Pulizie pasquali e altri pensieri
Senza volere, con un po’ di nostalgia, sono tornata con il ricordo alle mie prime esperienze quaresimali: al tempo dei “fioretti”, delle prime confessioni, alla fanciullezza.
Le pulizie pasquali
Vengo dalla campagna. E a quei tempi in campagna (non so in città), fare le pulizie pasquali voleva dire mettere la casa sotto sopra, dare aria e sole ai materassi, ai cuscini, ai panni. Si usava con energia il battipanni e assieme alla scopa e allo spazzettone (allora non c’era l’aspirapolvere) andava molto di moda l’unto di gomito, ossia la fatica delle braccia.
Tutti nella casa, chi più chi meno, partecipavano a questa operazione.
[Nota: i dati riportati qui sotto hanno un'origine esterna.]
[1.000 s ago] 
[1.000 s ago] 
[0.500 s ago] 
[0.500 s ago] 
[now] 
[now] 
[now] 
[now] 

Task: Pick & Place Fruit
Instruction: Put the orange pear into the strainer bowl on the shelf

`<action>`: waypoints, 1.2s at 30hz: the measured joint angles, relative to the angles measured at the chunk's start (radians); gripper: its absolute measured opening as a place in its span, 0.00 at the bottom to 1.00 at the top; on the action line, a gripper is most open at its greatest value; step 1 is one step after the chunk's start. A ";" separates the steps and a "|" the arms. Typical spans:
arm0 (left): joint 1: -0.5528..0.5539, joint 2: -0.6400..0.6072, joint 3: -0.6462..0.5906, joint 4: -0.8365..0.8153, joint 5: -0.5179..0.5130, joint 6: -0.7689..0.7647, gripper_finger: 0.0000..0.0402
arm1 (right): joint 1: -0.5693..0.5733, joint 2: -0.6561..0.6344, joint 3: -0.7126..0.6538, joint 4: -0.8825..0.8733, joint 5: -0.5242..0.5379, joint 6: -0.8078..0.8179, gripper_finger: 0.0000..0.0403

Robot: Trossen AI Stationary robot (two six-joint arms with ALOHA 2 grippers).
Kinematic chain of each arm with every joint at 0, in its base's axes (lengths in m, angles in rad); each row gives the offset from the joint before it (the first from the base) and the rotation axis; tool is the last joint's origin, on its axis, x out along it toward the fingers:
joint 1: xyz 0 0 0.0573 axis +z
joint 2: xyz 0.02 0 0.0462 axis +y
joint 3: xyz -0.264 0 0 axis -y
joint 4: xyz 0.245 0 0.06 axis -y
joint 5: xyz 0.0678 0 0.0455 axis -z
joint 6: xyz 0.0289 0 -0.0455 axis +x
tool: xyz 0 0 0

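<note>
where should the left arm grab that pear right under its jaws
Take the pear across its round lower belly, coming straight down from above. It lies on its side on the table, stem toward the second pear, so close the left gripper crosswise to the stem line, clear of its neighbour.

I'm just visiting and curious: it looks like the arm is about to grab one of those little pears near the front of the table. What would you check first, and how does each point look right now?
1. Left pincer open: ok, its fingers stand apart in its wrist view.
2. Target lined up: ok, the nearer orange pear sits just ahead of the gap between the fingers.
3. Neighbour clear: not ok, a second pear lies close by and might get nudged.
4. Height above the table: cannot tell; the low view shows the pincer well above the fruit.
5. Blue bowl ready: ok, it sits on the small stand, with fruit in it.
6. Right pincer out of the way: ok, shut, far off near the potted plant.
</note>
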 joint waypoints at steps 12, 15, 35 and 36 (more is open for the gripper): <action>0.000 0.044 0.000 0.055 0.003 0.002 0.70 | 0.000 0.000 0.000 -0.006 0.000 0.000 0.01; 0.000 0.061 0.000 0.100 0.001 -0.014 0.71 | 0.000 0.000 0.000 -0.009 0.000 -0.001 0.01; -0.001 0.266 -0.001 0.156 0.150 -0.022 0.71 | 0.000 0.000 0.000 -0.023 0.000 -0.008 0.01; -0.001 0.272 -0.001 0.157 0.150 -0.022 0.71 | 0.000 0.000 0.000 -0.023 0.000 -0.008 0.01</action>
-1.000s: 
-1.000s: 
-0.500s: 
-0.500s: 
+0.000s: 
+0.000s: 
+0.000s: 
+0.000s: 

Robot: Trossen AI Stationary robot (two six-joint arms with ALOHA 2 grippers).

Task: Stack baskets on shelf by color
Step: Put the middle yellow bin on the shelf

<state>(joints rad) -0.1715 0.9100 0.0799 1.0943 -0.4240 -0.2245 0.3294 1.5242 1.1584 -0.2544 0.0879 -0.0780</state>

Capitava così che venissero alla luce degli oggetti dimenticati o che si credevano smarriti. Quel tipo di pulizia andava di pari passo con quella del cuore che si concludeva nel confessionale.
La borsa per i poveri
C’era anche un’altra tradizione da rispettare e che non era secondaria: il parroco passava nelle case (tutte!), con il fidato campanaro / sacrestano / tutto fare, per la benedizione e, oltre all’acqua santa, portava con sé una vecchia borsa sgangherata, ma molto capiente che era per la carità dei poveri.
Ricordo le uova e i polli che venivano consegnati recalcitranti nelle mani del campanaro. Ma dentro alla borsa ci finiva sicuramente anche dell’altro. A fine giornata la borsa tornava in canonica sempre vuota e sparivano pure quasi tutte le galline. Tutti avevano ricevuto qualcosa!
Il buon sapore della carità
Questi scambi avvenivano nell’anonimato, con la più assoluta discrezione. Come nell’esperimento dei vasi comunicanti, di memoria scolastica, ogni vaso riceveva la medesima parte di acqua.
Era il catechismo applicato, il vangelo vissuto senza troppe parole.
Il giorno della Risurrezione ci si incontrava a Messa, attorno all’altare, pacificati e grati al Signore per quel poco di bene che si era fatto o si era ricevuto. Così di quaresima in quaresima, mi è rimasto il buon sapore della carità, di quella carità anonima che solo il Signore conosce.
Ogni giorno è ricco di doni
In tempi più recenti ho raccolto le confidenze del mio parroco d’allora, quando, ormai novantenne, lo visitavo a Villa Sant’Ilario. Passeggiavamo lungo i viali e spesso mi chiedeva a bruciapelo fermandosi di botto: “Secondo lei (il “lei” era di rigore!) andrò in paradiso?”. E aveva negli occhi uno strano luccichio. Sembrava un bambino impaziente di ricevere un dono, ma timoroso di non meritarlo.
Ogni giorno che c’è dato da vivere è ricco di doni: basta saperli riconoscere, accoglierli e poi farsi a nostra volta agli altri e a Dio come… dono.
Auguro a tutti di vivere camminando sempre con il Signore.